EXERCISE DIRECTIONS: Quote the data below in full, minus the images.

SUPPLIED MATERIAL:
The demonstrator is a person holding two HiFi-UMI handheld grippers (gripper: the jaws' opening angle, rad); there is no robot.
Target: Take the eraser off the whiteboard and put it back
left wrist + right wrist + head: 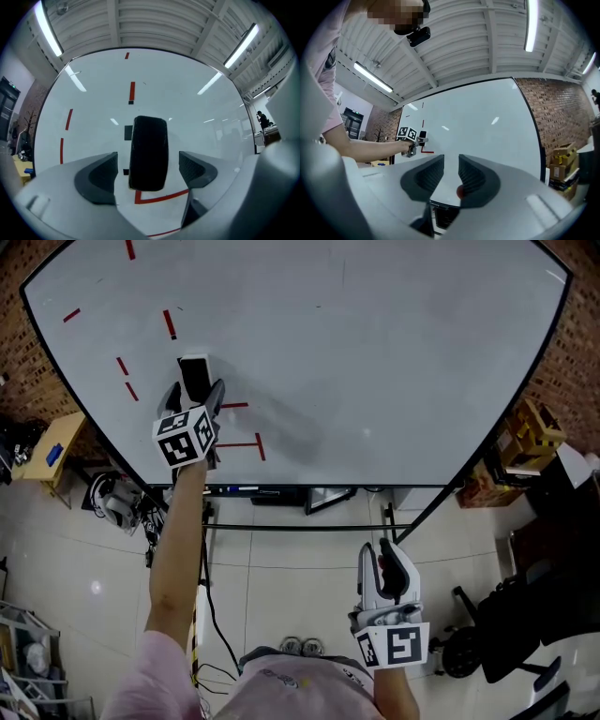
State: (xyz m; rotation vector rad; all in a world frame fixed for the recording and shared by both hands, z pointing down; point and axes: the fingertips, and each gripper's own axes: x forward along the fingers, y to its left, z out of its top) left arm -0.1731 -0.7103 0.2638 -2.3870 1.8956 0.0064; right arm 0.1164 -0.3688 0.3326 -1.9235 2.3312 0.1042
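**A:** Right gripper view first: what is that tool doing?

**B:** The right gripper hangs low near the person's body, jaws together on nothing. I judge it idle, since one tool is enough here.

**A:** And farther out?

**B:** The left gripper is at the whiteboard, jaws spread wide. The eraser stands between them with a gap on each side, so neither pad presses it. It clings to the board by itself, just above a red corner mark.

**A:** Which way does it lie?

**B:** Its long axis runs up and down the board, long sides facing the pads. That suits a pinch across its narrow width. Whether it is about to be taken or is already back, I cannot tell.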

TASK RESULT:
The demonstrator is a person holding two HiFi-UMI handheld grippers (gripper: the jaws' opening angle, rad); there is no robot.
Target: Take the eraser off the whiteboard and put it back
left wrist + right wrist + head: 
State: (xyz m; rotation vector rad; all in a world frame fixed for the recording and shared by both hands, z pointing down; point and axes: the fingertips, and each gripper's own axes: x forward along the fingers, y to its left, z out of its top) left arm -0.1731 -0.7103 0.2638 -2.3870 1.8956 0.0064; right arm 0.1164 -0.3688 0.3326 -1.9235 2.3312 0.1042
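**A:** Right gripper view first: what is that tool doing?

**B:** The right gripper hangs low near the person's body, jaws together on nothing. I judge it idle, since one tool is enough here.

**A:** And farther out?

**B:** The left gripper is at the whiteboard, jaws spread wide. The eraser stands between them with a gap on each side, so neither pad presses it. It clings to the board by itself, just above a red corner mark.

**A:** Which way does it lie?

**B:** Its long axis runs up and down the board, long sides facing the pads. That suits a pinch across its narrow width. Whether it is about to be taken or is already back, I cannot tell.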

The exercise was answered in full.